What makes this even worse is that he's probably the best all-around forward on the Bruins, and his loss would be staggering.

And even though the country is in political turmoil -- so much so that you can't even appoint a dog-catcher anymore without a tumultuous congressional hearing -- I worry more about Bergeron.

All right, then. Why? Why the constant effort to retreat from worrying about the important things in our lives only to be taken up by things in which we either have no hand or no important stake?

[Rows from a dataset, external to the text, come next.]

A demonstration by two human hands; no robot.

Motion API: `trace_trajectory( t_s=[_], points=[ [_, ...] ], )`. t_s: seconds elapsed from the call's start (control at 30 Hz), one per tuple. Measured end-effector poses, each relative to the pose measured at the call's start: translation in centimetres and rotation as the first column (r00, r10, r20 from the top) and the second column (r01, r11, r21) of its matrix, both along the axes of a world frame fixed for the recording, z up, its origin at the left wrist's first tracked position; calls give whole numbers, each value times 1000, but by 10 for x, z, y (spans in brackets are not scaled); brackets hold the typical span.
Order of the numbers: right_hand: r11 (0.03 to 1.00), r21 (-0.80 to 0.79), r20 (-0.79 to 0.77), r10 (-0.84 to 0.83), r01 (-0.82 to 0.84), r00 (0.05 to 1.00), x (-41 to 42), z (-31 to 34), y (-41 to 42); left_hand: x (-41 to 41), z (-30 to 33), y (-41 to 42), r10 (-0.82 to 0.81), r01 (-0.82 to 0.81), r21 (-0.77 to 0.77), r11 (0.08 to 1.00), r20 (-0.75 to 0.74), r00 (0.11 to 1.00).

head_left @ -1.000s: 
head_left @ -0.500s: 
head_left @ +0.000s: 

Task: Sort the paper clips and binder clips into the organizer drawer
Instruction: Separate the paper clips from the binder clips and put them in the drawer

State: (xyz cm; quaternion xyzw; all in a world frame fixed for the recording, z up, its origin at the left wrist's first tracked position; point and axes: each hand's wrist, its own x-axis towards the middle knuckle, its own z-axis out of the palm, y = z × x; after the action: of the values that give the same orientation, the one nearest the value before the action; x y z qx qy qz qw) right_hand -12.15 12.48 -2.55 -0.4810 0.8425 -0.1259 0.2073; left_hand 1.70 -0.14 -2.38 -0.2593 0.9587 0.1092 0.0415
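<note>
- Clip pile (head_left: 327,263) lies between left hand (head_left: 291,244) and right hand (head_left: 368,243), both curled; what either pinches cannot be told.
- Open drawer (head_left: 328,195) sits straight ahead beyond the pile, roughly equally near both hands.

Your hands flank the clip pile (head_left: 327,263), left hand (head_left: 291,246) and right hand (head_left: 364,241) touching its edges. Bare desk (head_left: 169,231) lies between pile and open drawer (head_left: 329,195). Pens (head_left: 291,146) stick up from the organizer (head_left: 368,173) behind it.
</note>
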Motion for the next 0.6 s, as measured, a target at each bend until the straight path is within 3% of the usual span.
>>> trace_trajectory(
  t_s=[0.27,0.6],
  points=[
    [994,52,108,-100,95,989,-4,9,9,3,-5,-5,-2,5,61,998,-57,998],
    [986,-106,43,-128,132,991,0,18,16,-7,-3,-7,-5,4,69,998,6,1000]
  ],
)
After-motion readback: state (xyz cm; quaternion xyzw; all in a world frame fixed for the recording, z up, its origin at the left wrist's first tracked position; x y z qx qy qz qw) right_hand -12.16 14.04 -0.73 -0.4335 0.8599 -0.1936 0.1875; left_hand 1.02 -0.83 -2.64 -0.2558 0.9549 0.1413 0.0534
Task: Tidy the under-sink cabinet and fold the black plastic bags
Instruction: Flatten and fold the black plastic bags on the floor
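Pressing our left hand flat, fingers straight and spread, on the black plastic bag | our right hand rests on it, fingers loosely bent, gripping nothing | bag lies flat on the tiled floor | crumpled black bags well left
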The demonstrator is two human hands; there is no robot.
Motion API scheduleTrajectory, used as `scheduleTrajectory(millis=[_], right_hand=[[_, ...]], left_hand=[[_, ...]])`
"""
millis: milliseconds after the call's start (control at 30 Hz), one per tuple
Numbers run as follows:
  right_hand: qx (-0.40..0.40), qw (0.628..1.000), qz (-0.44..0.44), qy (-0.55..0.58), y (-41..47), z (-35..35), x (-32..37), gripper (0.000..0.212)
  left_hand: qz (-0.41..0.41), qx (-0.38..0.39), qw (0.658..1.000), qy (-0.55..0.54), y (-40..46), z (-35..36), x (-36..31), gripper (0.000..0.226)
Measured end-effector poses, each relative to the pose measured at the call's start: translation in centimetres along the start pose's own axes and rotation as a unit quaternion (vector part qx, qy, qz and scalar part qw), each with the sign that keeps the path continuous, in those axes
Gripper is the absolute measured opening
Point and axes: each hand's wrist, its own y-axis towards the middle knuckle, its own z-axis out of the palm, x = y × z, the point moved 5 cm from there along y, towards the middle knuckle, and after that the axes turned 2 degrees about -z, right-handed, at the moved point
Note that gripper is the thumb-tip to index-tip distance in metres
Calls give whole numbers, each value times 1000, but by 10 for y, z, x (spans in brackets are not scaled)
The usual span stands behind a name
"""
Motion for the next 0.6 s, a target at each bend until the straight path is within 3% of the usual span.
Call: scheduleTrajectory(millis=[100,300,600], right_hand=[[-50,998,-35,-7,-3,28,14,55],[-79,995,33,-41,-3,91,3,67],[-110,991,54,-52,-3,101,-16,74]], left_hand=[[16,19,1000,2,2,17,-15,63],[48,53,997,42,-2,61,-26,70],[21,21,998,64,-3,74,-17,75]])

I guess there's no easy answer. If there was, and I could find it, I'd be rich. I'd have so many clients I'd have to turn them away ... and I'd be picking my annual destination vacations with no thought of budgetary limits.

But isn't it the truth? Don't we just get all wrapped up in minutia? There are really important things going on, both in our lives and in the world. But all of it comes to a screeching halt so we can obsess over "Dancing with the Stars," or some reality show that is so far from being real it's laughable.

If I had to venture a guess, I'd say that the stickier the issue is, the less willing we are to confront it. We keep putting it on the back burner. We know that whatever decision is ultimately made it's going to impact someone close to us negatively, so we put it out of our minds.

On a more national scale, I think many of us secretly want this gridlock, because we know that in order to resolve some of the monumental challenges facing us, the solutions are going to come at a cost ... either directly through our wallets or in our quest for a better, more comfortable life. I'm just optimistic enough to think that the majority of us are not dumb ... and that we know enough about arithmetic to know understand simple economics. What we don't know is how adversely the solutions to some of these problems are going end up affecting us, so rather than seek them, we hide in the illusion that doing nothing is better. Doing nothing might affect someone, but it might not affect us.

And to fill the vacuum, we devote all our attention to whether we want Tiger Woods to win the Master's next weekend, or whether we want to see him hit off the squash by a Phil Mickelson drive and knocked into next Tuesday (for the record, I'm rooting for him; just one more in an endless second acts that this country is all-too-willing to give people; see Lewis, Ray, Baltimore Ravens).